Gabriel Roldán ha scritto:
> On Wednesday 05 September 2007 01:46:51 Justin Deoliveira wrote:
>> Hi Andrea,
>>
>> I am just now looking at the Feature part of your review. And here are
>> my comments.
>>
>> * Property exposing name and type from descriptor
>>
>> This is kind of tricky issue. I need to provide some context. Consider
>> for a moment two types of attributes:
>>
>> 1. An attribute that is part of another type
>> 2. An attribute that is at the top level
>>
>> In the first case Attribute.getDescriptor() != null, but in the second
>> case Attribute.getDescriptor() == null. The reason being that in the
>> second case the attribute is not part of another type... so there is
>> nothing to "descript". I know the javadocs do not state that at all...
>> they are horrible
> just a quick note on this one.
> The rationale for getDescriptor() being null for attributes that are at the 
> top level seems sensible, but in practice I've found the following issue:
> It previous experiments and even in the FM module, it was considered that 
> Feature instances returned from a DataStore are at the top level, and thus 
> they come without a descriptor. This is inconvenient when encoding that 
> feature to gml and the actual problem is generally masked by the fact that we 
> used to encode the FeatureType name as the Feature instance name, which might 
> be handy for direct single db table mapping. Anyhow, I found out that Feature 
> instances comming directly from a datastore need a descriptor, as per having 
> the name of the Feature at hand. It makes sense for that descriptor to have 
> 0..N multiplicity too.

This a (weak) reason to have Feature.getDescriptor(), but I don't see 
how this would extend to Attribute and Association. Why do we need a 
descriptor for them?

> As the new model is a better representation of the ogc abstract feature model 
> and is a better to map to gml too, there's no more need to do the tricks we 
> used to (say, when encoding gml, using the FeatureType name for the Feature 
> instance, and when encoding a DescribeFeatureType request, appending "_Type" 
> to the FeatureTypeName in the generated gml schema).
> Now we have both the actual FT name and the Feature name.

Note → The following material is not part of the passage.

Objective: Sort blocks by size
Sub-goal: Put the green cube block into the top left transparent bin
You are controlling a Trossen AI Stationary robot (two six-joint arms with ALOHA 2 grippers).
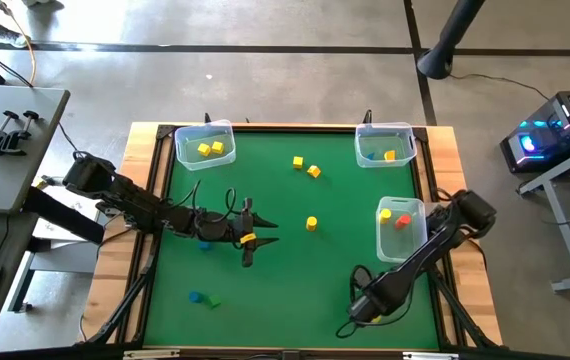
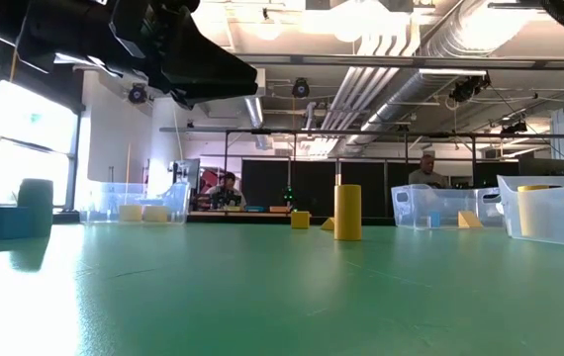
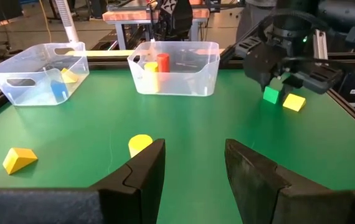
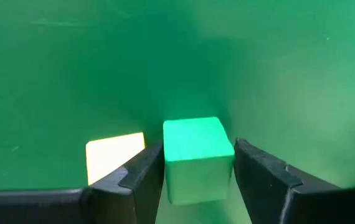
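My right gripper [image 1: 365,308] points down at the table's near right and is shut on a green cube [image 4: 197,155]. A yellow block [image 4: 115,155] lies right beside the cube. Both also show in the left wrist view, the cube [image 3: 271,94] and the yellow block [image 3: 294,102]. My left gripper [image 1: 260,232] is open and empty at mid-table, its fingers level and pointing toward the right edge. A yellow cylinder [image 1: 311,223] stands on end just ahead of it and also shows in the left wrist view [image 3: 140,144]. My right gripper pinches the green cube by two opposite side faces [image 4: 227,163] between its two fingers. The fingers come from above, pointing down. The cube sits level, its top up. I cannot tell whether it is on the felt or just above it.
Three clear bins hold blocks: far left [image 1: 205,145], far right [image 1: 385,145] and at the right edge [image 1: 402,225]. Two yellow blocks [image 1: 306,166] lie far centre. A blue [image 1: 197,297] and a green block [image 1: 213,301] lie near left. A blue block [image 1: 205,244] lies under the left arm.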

Moreover, when a 
> GetFeature request is sent, the typeName parameter actually refers to the 
> Feature instance name. Say, typeName=River, not typeName=RiverType. So the 
> need for Feature instances to come out from the datastore with proper 
> AttributeDescriptor.

They both seem very minor inconveniences compared to the data/metadata 
mix I was referring to in my answer to Martin?